User Manual
Basic Knowledge
Products and Services
Speech-to-Text (Speech recognition, or Auto Speech Recognition, ASR) is a service that converts audio speech into corresponding language text. By using Speech-to-Text services, you can easily and conveniently integrate speech recognition technology into your applications.
The Speech-to-Text category includes the following products: Short Speech Transcription, Real-time Speech Transcription, and Audio File Transcription.
- Short Speech Transcription: Audio data is sent to the Speech-to-Text service via HTTP request or WebSocket request. Each request only accepts audio data not exceeding 60 seconds and does not have an automatic sentence-breaking function.

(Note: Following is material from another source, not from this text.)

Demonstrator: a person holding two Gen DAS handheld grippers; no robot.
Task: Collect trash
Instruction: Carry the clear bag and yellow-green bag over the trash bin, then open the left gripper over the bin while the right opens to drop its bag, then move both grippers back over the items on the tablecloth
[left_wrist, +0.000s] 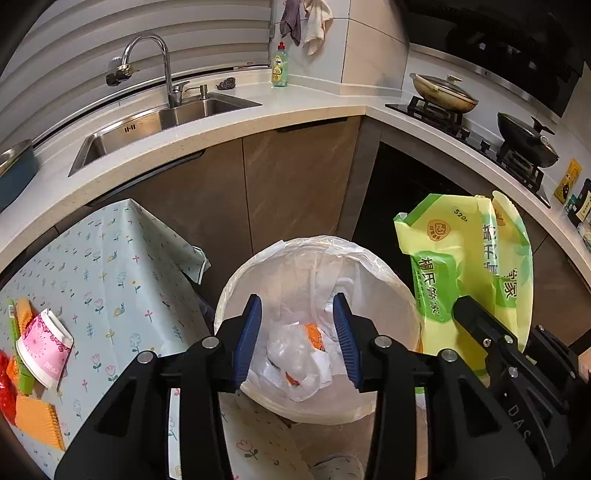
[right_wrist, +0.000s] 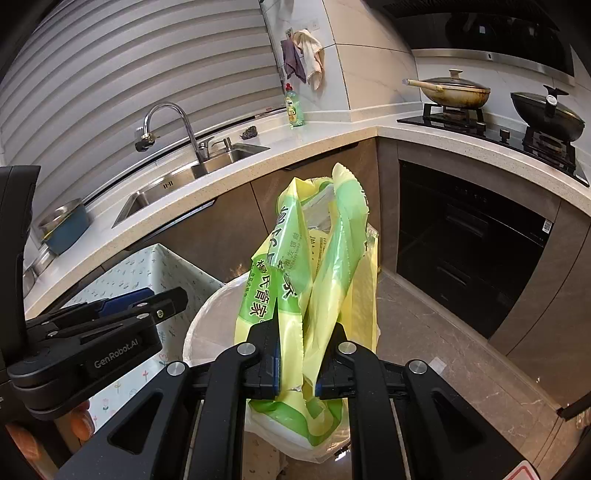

When using the HTTP API, the final recognition result will be returned at once; when using the WebSocket API, intermediate recognition results and final results can be received while sending data, for real-time echo.
- Real-time Speech Transcription: To transcribe audio data within a WebSocket duplex stream. The theoretical upper limit of audio duration is 37 hours, and it can automatically break sentences. Real-time Speech Transcription can receive intermediate recognition results and final results while sending data, for real-time echo.

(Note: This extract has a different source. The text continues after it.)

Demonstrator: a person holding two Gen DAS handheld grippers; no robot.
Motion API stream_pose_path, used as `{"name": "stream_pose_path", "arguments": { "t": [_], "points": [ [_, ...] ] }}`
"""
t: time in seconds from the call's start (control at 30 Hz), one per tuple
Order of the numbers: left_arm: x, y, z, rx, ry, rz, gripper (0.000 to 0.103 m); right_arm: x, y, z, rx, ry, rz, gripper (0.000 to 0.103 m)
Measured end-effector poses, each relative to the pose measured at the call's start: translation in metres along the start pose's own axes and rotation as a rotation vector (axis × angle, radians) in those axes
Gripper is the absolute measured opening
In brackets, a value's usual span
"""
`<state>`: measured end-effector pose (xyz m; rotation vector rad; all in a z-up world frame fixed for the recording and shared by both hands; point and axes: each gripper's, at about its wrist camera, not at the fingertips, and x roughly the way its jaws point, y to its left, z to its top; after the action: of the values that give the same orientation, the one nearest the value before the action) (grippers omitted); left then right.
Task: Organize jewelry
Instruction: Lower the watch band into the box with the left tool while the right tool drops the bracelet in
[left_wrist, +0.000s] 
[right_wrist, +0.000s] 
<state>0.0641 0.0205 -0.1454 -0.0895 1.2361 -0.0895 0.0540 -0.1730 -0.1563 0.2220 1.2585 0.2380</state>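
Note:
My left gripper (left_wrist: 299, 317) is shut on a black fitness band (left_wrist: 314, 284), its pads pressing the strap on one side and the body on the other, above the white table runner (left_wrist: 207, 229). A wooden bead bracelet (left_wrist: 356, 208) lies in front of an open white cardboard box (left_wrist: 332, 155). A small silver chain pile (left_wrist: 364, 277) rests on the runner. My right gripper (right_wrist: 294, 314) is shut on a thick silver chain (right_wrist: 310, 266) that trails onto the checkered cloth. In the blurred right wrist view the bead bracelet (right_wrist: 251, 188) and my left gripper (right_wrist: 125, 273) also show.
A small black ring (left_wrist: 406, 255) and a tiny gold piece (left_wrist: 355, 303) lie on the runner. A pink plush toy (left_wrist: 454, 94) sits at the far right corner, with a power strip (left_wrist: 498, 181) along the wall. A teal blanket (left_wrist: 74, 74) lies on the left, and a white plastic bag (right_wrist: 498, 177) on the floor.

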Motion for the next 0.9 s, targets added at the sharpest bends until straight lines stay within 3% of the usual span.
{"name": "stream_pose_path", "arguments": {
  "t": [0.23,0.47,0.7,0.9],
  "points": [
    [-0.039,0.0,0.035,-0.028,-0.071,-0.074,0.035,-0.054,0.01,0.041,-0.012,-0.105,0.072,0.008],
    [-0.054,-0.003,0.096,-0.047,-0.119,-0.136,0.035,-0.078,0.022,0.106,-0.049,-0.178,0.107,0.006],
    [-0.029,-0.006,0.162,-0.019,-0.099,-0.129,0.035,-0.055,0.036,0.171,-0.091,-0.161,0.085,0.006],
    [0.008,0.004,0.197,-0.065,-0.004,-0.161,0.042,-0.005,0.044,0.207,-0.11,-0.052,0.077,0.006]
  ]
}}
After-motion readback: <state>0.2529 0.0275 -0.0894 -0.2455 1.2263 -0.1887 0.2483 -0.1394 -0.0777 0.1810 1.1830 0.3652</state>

- Audio File Transcription: An audio file (or audio URL) is sent to the Speech-to-Text service via HTTP request to create an asynchronous transcription task. After the task is created, the transcription progress can be queried through a query API, and the final transcription result can be obtained if the task ends normally. The duration of an audio file should not exceed 10 hours (and the file size must be controlled below 2 GB).
A brief comparison of each product is shown in the table below.

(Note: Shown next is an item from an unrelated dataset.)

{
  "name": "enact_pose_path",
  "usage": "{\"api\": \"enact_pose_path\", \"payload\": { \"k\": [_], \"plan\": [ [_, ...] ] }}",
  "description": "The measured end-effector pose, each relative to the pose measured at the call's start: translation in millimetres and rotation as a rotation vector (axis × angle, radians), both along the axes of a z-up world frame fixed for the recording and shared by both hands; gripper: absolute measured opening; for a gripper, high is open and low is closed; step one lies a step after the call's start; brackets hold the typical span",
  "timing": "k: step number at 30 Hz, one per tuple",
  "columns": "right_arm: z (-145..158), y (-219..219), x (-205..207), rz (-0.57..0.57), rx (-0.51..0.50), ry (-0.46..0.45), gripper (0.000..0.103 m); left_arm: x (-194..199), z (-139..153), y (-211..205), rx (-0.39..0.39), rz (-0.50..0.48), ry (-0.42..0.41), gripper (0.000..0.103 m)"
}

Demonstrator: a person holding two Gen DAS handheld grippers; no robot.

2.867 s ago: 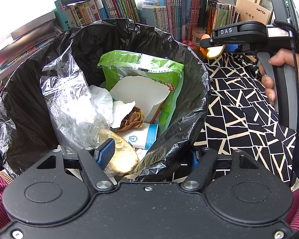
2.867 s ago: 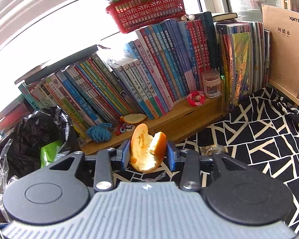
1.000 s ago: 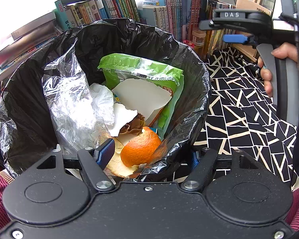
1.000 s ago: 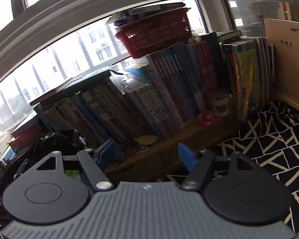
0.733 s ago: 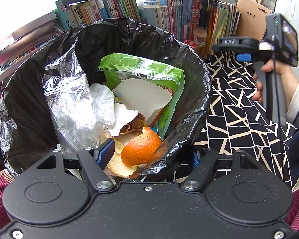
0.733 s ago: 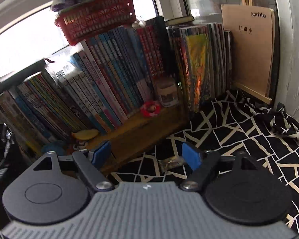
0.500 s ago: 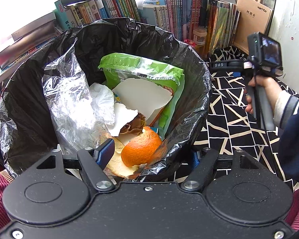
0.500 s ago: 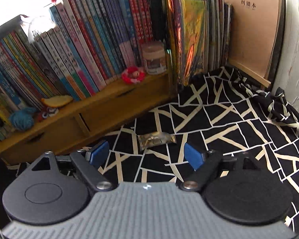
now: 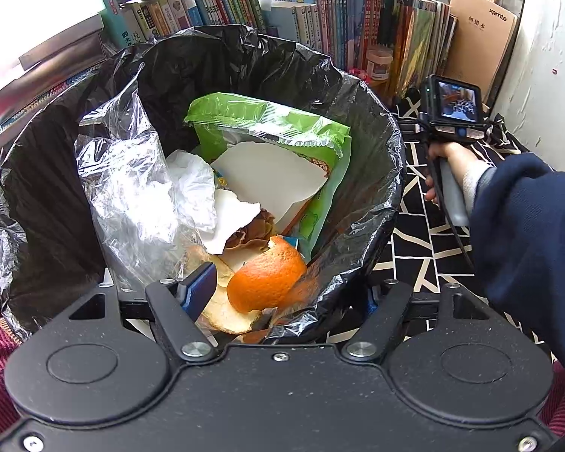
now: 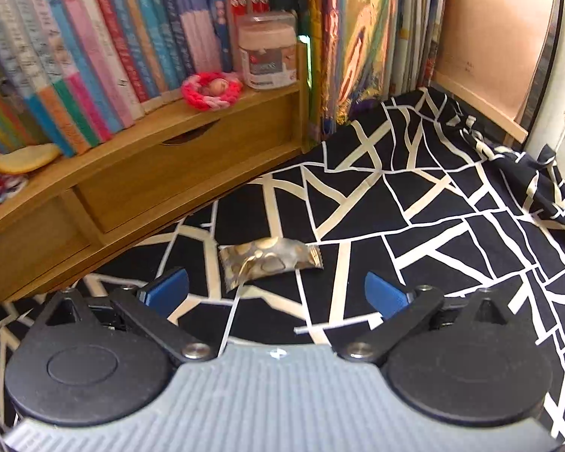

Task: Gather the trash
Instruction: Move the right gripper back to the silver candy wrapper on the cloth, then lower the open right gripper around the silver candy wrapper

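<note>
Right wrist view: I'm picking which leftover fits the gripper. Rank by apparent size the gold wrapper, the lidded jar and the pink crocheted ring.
1. Gold wrapper, widest in frame, though nearest the camera.
2. Lidded jar, on the shelf further back.
3. Pink crocheted ring, smallest, beside the jar.

Bin liner [image 9: 245,71]: glossy black plastic, crinkled.
Snack bag [image 9: 271,124]: bright green, with a clear panel.
Torn paper sheet [image 9: 271,180]: plain white.
Orange peel [image 9: 265,282]: vivid orange outside, pale cream inside.
Loose plastic film [image 9: 132,192]: clear, with white glare.
Candy wrapper [image 10: 269,260]: shiny gold and silver, with rounded spots.
Tablecloth [image 10: 433,226]: black, crossed by cream lines in an irregular, cracked pattern.
Wooden shelf [image 10: 177,162]: honey brown.
Crocheted ring [image 10: 209,90]: red and pink.
Finger pads of the right gripper [image 10: 384,295]: blue, on black arms.
Sleeve [image 9: 527,248]: navy blue.
</note>
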State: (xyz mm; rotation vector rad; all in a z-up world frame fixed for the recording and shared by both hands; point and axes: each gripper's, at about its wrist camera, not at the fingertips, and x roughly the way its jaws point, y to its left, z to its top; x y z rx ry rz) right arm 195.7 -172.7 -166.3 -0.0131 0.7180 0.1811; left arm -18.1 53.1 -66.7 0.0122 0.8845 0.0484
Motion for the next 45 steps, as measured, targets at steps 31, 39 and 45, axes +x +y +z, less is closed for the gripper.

| Item/Product | Short Speech Transcription | Real-time Speech Transcription | Audio File Transcription |
|---|---|---|---|
| Function | To recognize short audio and return results in one go, or return results while processing. | To transcribe streaming audio and return results while processing. | To transcribe audio files into scripts or subtitles, and return results all at once after process is complete. |
| Interface Protocol | HTTP and WebSocket | WebSocket | HTTP |
| Audio Limit | 60 seconds | Theoretical upper limit of about 37 hours | 10 hours, below 2 GB |
| Supported Formats | WAV/PCM | WAV/PCM | WAV/PCM/OPUS/MP3/MP4/M4A, etc. |
| Automatic Sentence Breaking | No | Yes | Yes |
| Word Information/ITN and Other Practical Features | Yes | Yes | Yes |
| Typical Usage Scenarios | Voice Assistant | Real-time Subtitles | Audio file transcription Video subtitle generation |
Basic Terms
Sample Rate
The sample rate of an audio recording refers to the number of times the sound signal is sampled per second by the recording device. The higher the sampling frequency, the more authentic and natural the sound reproduction will be.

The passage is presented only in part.